Task goal: As the lines appear below, please set them down exactly, starting at the first and finishing with the one containing "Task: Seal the".

──────────

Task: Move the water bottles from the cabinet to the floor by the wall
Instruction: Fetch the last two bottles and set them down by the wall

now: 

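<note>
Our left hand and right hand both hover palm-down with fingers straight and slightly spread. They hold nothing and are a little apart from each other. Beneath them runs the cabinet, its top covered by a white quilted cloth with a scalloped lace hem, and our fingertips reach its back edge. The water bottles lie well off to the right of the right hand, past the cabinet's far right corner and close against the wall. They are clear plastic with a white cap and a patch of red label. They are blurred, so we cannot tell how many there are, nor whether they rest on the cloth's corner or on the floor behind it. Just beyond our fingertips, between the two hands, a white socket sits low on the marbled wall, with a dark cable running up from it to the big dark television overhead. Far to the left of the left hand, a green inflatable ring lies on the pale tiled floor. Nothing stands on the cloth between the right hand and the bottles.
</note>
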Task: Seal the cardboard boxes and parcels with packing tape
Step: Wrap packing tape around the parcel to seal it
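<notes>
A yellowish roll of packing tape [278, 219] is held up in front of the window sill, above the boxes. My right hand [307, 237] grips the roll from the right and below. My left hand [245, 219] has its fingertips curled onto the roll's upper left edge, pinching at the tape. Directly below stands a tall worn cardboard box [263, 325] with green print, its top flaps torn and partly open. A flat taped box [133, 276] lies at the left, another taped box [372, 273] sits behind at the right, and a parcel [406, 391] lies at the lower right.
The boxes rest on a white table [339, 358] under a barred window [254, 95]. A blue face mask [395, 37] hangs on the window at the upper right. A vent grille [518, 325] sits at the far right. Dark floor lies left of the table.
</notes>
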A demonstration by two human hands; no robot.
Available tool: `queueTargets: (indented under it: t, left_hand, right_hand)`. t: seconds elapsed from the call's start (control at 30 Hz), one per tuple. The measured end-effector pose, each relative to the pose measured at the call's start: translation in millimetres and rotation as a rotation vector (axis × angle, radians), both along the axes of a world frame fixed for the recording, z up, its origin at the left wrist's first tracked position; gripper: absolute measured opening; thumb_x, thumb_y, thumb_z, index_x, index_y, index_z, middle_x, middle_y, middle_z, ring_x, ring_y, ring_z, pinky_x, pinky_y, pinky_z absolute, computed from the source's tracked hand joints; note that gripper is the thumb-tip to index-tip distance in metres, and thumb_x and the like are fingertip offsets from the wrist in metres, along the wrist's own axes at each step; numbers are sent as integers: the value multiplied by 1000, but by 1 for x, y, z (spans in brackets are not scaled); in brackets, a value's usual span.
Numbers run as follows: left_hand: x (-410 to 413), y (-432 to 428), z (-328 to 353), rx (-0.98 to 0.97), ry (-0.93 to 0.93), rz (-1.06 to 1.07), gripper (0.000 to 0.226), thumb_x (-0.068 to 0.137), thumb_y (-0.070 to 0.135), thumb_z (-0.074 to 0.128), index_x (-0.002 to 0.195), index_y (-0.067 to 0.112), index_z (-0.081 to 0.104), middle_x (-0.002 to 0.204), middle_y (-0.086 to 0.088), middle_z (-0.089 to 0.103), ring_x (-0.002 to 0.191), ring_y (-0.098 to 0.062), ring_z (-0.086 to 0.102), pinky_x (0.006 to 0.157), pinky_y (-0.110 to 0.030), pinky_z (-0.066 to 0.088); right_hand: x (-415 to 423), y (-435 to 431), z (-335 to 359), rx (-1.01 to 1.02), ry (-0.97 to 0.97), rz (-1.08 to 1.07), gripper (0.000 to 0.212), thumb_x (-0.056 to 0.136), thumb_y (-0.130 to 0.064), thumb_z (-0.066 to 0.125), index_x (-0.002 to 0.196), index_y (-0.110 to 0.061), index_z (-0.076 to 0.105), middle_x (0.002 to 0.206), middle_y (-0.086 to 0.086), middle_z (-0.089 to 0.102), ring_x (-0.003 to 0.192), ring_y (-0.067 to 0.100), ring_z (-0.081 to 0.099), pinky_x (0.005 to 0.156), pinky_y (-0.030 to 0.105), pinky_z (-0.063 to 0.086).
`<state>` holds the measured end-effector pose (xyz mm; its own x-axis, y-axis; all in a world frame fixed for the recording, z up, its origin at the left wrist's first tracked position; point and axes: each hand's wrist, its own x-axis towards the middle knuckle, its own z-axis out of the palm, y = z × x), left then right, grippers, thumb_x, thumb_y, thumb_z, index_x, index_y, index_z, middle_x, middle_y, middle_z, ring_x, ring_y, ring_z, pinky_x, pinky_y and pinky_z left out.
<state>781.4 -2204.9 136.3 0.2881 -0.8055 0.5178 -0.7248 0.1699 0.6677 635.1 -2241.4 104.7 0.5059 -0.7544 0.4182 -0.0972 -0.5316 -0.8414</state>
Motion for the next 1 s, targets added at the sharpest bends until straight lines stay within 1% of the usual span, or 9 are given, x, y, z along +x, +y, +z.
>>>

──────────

Answer to this task:
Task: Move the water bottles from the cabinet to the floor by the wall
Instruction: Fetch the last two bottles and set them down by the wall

now: 

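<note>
Our left hand and right hand both hover palm-down with fingers straight and slightly spread. They hold nothing and are a little apart from each other. Beneath them runs the cabinet, its top covered by a white quilted cloth with a scalloped lace hem, and our fingertips reach its back edge. The water bottles lie well off to the right of the right hand, past the cabinet's far right corner and close against the wall. They are clear plastic with a white cap and a patch of red label. They are blurred, so we cannot tell how many there are, nor whether they rest on the cloth's corner or on the floor behind it. Just beyond our fingertips, between the two hands, a white socket sits low on the marbled wall, with a dark cable running up from it to the big dark television overhead. Far to the left of the left hand, a green inflatable ring lies on the pale tiled floor. Nothing stands on the cloth between the right hand and the bottles.
</note>
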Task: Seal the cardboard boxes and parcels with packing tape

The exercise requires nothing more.